Financial advisor prospecting is not just one thing, it’s a range of strategies that are designed to help you find potential clients who could benefit from your services. Some of the most common advisor prospecting strategies include cold calling, direct mail, email marketing and lead generation services.
Do Advisors Need a Prospecting Plan?
Advisors don’t need to create a prospecting plan, but there are good reasons to do so. Your plan can help you get from Point A to Point B in your business if you know who you want to share your messaging with and how you’ll go about finding them. A prospecting plan can fit into your overall advisor marketing strategy.
What to Include in a Financial Advisor Prospecting Plan?
There are several principal elements to add to your prospecting plan, including:
- An ideal client profile
- Strategies for lead generation
- Distinct goals you hope to accomplish
- Strategies for following up
Remember, your plan should reflect your business’s goals. As those goals change, you may want to adjust your prospecting plan to ensure that it’s still meeting your needs.
Bottom Line

Having a financial advisor prospecting plan in place can keep you from wasting time in your business, which could delay growth. The tips included here can help you establish a framework for developing a prospecting plan that fits where your business is right now.
Tips for Growing Your Advisory Business
- If marketing is one of your pain points, consider what you can do to simplify it. AI and automation tools, for instance, can make it easier to create marketing content for social media or email newsletters and schedule updates to post or send at specific times.
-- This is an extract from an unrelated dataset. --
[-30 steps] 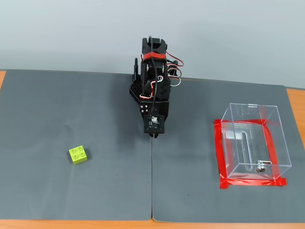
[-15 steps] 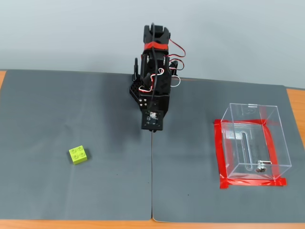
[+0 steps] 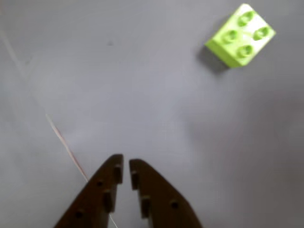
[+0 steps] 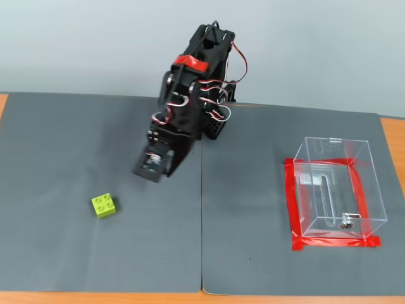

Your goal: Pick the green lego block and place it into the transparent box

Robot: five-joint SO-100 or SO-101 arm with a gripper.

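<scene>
The green lego block (image 4: 104, 205) lies on the dark grey mat at the left, studs up. In the wrist view the block (image 3: 241, 35) sits at the top right, well ahead of and to the right of my gripper (image 3: 126, 167). The fingers are brown, nearly touching, with nothing between them. In the fixed view the gripper (image 4: 157, 176) hangs above the mat, up and to the right of the block and apart from it. The transparent box (image 4: 370, 190) stands empty at the right.
Red tape (image 4: 290, 209) frames the box's base on the mat. A seam (image 4: 202, 240) between two mats runs down the middle; this seam (image 3: 61, 137) shows as a thin line left of the fingers. Orange table edge (image 4: 392, 136) shows at the right.
The arm has swung left from the middle seam toward the block and tilted. The block and the box have not moved.
</scene>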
You could also consider partnering with an advisor marketing platform. SmartAsset AMP (Advisor Marketing Platform) is a holistic marketing service that financial advisors can use for client lead generation and automated marketing. Sign up for a free demo to explore how SmartAsset AMP can help you expand your practice’s marketing operation. Get started today.
- As you put your prospecting plan into action, consider how compliance fits in. The SEC’s marketing rule, for instance, requires registered investment advisors to adhere to certain rules when communicating with prospective or existing clients and promoting their businesses. Reviewing applicable guidelines can help ensure that your marketing efforts are aligned with compliance rules.